[Records drawn from a dataset]

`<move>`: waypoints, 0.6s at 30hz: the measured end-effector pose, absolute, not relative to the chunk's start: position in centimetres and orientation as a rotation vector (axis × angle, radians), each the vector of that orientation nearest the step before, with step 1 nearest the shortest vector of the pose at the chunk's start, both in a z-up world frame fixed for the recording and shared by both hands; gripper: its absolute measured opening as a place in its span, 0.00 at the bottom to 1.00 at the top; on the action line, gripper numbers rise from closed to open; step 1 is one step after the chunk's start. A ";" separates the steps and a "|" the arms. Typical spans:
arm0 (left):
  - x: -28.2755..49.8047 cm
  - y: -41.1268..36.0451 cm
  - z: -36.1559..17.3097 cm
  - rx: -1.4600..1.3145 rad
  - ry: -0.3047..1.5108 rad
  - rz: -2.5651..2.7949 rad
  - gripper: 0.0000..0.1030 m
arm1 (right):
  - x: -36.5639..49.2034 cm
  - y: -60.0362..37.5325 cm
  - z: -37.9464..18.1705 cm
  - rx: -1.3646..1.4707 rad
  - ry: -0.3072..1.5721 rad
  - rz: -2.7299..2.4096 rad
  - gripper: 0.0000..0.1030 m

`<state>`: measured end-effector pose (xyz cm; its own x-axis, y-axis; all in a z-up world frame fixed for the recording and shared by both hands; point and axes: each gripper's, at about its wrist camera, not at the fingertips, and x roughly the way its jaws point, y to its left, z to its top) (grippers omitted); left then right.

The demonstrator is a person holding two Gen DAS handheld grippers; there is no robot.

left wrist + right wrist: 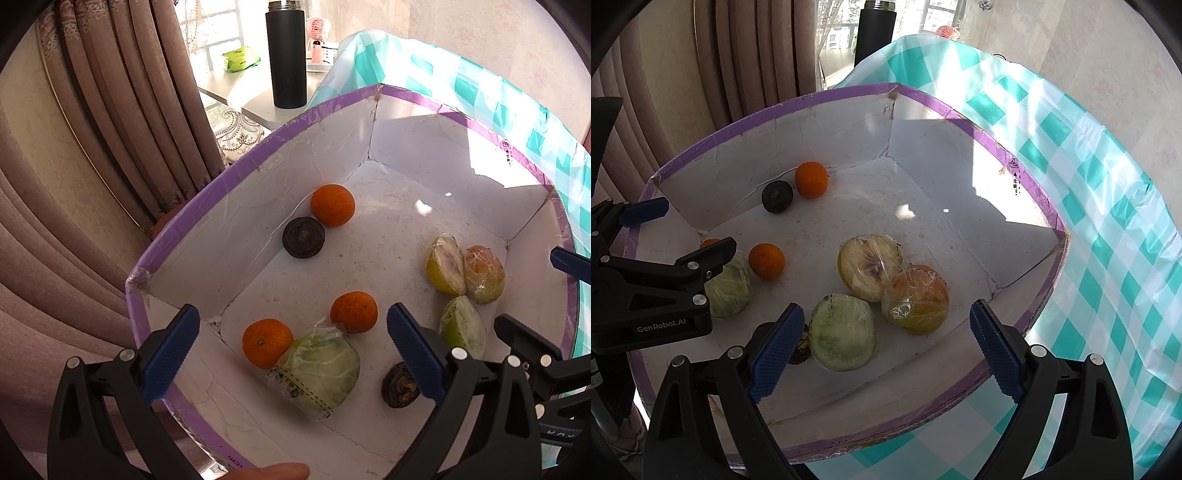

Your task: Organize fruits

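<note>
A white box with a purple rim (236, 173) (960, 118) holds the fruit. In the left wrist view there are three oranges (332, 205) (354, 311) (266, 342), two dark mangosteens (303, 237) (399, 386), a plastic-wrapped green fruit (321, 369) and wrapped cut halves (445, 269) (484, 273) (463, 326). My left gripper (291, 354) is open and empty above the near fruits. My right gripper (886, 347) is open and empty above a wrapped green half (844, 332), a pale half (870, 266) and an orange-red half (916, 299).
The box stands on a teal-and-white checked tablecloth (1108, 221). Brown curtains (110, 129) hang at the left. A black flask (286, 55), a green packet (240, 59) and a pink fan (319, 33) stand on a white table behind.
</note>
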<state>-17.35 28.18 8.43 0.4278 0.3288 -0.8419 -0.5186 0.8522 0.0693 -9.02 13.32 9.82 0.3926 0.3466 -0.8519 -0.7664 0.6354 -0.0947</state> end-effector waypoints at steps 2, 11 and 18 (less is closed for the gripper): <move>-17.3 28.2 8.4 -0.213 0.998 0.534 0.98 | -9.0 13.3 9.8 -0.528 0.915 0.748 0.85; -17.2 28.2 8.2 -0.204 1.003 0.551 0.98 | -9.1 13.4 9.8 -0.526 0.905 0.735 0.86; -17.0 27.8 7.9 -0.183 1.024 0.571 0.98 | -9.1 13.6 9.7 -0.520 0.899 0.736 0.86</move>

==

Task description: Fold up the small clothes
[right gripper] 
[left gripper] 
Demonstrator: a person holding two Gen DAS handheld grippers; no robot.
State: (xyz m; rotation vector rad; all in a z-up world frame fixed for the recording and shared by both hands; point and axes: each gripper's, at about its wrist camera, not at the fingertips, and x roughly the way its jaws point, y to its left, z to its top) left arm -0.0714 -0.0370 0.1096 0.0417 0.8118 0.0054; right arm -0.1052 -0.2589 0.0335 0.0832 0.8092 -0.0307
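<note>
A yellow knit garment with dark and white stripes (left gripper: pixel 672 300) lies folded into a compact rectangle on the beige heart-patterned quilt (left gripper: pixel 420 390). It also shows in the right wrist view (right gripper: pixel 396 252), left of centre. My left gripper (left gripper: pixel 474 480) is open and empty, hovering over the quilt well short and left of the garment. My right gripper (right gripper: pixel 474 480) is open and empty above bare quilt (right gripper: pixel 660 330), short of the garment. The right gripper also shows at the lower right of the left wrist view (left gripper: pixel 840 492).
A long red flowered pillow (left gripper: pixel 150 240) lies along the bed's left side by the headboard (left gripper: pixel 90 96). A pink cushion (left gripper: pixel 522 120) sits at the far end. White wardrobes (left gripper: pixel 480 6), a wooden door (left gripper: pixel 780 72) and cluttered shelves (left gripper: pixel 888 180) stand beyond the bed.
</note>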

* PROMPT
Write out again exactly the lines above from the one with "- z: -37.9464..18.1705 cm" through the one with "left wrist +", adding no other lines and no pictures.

* ANSWER SECTION
  - z: -37.9464..18.1705 cm
  - rx: -1.3646..1.4707 rad
  - ry: -0.3072..1.5721 rad
  - rz: -2.7299..2.4096 rad
  - gripper: 0.0000..0.1030 m

`<state>`: measured end-effector pose (xyz cm; its own x-axis, y-axis; all in a z-up world frame fixed for the recording and shared by both hands; point and axes: each gripper's, at about its wrist camera, not at the fingertips, and x roughly the way its jaws point, y to its left, z to its top) (grippers omitted); left then right.

The demonstrator is a person holding two Gen DAS handheld grippers; there is no robot.

left wrist + right wrist: 

That covers the exercise completely.